> [REQUIRED WORK]:
The required answer is every line of the data containing the word "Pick".

-------

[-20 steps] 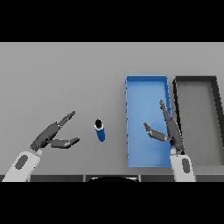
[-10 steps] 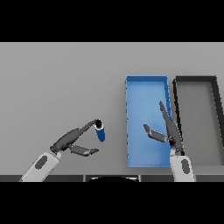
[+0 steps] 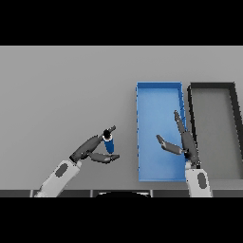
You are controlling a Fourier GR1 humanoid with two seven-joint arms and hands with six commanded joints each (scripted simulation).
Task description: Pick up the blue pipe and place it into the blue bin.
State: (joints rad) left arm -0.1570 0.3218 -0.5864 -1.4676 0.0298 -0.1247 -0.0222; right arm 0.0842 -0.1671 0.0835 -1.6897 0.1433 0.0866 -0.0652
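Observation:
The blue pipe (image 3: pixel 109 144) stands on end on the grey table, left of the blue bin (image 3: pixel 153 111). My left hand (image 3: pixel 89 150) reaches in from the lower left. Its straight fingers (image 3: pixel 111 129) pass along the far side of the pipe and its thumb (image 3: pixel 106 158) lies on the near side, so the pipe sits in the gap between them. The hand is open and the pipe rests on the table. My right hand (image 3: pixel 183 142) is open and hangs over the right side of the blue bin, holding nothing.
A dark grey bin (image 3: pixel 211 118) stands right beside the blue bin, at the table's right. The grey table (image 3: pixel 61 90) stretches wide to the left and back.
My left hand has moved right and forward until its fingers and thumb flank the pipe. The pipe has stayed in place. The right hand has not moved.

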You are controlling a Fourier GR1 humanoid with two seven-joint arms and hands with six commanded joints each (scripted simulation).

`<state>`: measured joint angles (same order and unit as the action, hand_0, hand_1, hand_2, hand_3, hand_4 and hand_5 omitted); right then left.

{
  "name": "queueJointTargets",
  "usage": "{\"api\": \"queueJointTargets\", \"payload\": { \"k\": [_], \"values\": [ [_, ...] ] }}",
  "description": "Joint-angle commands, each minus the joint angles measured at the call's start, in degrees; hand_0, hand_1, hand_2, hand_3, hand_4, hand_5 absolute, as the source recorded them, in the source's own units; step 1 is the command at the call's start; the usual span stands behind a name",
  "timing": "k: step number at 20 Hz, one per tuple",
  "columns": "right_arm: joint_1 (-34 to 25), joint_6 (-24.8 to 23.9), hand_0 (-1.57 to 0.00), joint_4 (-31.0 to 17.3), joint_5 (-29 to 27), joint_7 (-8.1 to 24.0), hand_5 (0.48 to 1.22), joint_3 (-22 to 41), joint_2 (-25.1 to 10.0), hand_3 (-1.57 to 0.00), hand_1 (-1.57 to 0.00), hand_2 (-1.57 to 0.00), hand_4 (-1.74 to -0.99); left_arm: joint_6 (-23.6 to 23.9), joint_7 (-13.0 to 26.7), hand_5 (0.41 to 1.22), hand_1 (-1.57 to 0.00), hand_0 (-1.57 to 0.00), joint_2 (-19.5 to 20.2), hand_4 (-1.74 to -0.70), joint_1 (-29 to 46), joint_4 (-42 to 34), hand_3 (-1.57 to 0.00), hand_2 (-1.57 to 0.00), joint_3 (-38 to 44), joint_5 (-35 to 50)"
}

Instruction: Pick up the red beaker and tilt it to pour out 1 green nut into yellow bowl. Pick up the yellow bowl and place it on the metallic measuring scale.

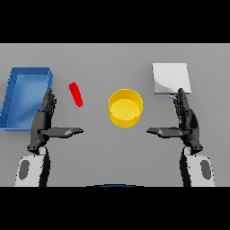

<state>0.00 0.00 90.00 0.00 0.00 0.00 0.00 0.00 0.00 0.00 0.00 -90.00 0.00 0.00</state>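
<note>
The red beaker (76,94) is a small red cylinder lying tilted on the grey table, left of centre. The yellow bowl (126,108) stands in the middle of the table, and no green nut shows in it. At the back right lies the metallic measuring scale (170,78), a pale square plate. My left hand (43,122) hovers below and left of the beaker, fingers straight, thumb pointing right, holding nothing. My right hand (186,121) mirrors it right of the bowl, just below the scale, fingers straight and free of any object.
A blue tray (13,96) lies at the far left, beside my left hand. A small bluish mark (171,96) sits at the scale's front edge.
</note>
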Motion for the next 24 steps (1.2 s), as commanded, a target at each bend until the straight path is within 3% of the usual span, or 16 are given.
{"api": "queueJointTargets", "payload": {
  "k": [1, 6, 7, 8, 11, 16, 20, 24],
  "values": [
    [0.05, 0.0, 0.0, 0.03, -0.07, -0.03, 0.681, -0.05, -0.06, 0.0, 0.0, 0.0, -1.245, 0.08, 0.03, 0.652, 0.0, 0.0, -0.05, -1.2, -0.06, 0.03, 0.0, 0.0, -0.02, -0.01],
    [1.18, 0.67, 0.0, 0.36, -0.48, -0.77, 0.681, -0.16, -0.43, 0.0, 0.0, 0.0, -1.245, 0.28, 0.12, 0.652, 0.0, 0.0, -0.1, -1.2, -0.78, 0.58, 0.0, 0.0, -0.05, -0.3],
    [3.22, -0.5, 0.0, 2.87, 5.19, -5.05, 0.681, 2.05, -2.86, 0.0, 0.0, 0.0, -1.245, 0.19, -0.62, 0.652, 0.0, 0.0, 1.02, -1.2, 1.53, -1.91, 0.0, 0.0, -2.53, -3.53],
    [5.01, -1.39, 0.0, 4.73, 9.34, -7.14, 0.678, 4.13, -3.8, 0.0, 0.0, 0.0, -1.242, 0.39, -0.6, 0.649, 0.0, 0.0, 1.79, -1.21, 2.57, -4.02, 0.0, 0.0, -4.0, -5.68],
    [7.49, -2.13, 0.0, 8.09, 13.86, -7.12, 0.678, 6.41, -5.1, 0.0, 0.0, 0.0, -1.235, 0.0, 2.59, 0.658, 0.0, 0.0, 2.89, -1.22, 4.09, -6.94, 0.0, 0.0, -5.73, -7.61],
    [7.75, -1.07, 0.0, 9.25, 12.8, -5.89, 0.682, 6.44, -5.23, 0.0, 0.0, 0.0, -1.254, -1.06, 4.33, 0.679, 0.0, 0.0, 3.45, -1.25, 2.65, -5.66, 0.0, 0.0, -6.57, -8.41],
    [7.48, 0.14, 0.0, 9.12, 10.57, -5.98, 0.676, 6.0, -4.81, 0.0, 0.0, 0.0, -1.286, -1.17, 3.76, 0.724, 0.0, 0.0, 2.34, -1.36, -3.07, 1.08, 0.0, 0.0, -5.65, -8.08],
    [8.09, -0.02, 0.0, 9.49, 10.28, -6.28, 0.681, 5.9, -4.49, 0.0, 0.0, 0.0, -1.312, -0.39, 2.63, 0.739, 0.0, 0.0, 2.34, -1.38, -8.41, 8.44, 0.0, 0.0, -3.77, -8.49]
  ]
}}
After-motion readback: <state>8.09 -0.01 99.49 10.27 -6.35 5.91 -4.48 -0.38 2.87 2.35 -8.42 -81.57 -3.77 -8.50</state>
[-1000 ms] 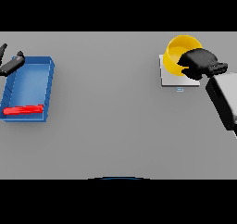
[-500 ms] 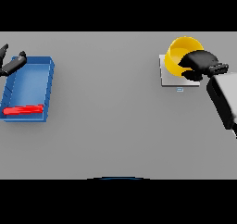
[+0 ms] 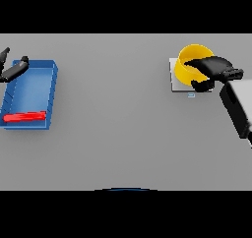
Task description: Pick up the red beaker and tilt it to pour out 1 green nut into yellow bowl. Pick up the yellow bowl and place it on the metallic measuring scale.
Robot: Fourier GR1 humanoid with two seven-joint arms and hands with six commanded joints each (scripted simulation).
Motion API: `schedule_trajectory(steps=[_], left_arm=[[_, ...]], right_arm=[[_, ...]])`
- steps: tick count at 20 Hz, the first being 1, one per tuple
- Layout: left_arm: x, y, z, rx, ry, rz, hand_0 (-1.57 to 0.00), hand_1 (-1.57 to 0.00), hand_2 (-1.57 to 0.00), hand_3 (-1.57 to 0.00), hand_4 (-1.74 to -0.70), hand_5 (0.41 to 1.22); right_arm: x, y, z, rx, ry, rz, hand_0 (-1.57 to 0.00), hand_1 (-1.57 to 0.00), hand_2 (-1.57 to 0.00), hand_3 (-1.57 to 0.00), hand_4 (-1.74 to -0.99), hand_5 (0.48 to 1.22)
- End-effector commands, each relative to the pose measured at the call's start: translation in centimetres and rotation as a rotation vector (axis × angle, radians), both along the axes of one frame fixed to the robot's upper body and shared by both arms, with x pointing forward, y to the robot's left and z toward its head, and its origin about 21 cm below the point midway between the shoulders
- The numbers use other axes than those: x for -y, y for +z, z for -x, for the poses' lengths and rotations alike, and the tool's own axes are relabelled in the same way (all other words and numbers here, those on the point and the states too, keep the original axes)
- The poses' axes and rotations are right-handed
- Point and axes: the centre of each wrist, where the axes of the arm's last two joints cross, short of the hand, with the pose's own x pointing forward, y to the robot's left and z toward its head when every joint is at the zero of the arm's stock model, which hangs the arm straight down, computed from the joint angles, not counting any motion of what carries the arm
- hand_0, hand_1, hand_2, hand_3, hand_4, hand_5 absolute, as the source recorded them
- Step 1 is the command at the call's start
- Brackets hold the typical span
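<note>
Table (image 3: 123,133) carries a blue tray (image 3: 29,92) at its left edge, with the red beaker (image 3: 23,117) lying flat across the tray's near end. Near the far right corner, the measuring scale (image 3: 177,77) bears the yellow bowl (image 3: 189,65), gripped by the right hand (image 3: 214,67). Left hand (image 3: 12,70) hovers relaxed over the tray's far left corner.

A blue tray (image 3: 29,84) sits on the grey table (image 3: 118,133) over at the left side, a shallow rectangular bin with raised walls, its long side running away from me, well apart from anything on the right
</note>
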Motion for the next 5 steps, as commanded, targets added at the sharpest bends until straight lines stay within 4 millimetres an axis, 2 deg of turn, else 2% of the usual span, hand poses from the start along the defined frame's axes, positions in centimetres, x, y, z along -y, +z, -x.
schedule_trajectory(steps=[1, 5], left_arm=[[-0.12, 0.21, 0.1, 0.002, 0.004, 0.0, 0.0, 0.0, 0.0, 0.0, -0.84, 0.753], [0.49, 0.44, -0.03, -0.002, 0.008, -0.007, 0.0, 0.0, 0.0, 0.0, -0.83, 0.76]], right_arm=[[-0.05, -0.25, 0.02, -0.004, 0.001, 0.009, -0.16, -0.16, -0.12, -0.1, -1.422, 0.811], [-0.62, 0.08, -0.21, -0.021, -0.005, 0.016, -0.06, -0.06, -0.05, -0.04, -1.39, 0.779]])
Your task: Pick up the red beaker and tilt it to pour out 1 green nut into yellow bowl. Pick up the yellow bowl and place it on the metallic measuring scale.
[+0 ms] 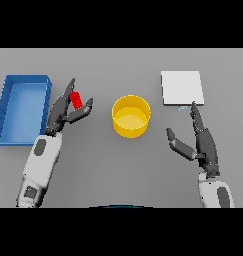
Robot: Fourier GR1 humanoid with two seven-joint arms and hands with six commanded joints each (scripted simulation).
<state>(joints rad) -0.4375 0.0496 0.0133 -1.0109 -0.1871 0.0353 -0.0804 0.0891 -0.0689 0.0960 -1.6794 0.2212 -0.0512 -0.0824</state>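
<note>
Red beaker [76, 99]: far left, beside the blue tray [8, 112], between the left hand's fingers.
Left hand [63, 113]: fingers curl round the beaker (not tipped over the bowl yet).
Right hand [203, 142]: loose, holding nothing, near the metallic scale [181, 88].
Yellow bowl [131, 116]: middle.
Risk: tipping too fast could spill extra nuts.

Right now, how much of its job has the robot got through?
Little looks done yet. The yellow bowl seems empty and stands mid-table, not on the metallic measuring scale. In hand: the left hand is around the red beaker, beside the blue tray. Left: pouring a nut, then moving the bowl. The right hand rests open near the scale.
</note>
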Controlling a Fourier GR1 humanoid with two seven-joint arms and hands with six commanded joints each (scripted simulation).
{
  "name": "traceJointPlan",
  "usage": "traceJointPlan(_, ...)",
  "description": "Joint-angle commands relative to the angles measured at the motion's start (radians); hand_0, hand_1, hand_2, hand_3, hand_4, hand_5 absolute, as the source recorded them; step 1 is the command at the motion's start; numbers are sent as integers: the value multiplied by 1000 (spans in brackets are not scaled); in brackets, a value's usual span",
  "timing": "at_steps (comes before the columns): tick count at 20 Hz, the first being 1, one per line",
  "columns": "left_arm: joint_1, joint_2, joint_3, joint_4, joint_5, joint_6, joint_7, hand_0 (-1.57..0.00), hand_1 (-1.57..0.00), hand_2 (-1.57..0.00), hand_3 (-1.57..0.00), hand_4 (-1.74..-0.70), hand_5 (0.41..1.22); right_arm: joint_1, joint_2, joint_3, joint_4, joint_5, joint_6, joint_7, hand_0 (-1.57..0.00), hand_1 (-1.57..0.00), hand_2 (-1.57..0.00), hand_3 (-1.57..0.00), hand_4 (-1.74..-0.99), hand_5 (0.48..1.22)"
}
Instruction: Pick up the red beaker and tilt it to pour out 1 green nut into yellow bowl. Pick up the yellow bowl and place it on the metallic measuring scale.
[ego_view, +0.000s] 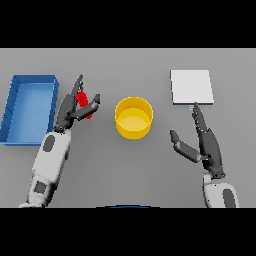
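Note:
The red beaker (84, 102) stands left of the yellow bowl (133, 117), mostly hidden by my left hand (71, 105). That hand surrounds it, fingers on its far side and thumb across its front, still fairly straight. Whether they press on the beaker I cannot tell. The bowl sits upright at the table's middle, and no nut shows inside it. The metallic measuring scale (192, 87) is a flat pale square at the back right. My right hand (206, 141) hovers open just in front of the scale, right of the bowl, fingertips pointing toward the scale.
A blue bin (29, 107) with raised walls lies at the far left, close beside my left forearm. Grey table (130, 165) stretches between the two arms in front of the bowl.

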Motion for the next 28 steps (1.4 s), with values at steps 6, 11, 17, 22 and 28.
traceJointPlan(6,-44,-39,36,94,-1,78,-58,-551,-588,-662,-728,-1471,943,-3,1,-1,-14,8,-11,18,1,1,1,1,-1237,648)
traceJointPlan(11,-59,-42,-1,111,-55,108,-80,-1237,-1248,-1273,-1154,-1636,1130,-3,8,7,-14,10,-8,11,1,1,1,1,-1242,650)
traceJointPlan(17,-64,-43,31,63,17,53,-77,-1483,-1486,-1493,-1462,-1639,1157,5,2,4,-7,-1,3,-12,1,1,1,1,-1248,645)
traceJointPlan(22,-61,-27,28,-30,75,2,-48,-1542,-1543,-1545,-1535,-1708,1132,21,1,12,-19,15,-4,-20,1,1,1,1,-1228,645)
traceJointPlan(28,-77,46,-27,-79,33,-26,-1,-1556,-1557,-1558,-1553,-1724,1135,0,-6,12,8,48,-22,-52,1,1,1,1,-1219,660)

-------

> [EXERCISE RESPONSE]:
Task description: Pick up the blue pipe and place it into the blue bin.
Instruction: Pick up the red beaker and tilt it to pour out 1 green nut into yellow bowl. Pick up the yellow bowl and place it on the metallic measuring scale.
Task description: Pick up the red beaker and tilt it to pour out 1 green nut into yellow bowl. Pick up the yellow bowl and place it on the metallic measuring scale.
Your task: Pick up the red beaker and tilt it to pour out 1 green nut into yellow bowl. Pick up the yellow bowl and place it on the metallic measuring scale.
Instruction: Pick up the red beaker and tilt it to pour out 1 green nut into yellow bowl. Pick up the yellow bowl and place it on the metallic measuring scale.

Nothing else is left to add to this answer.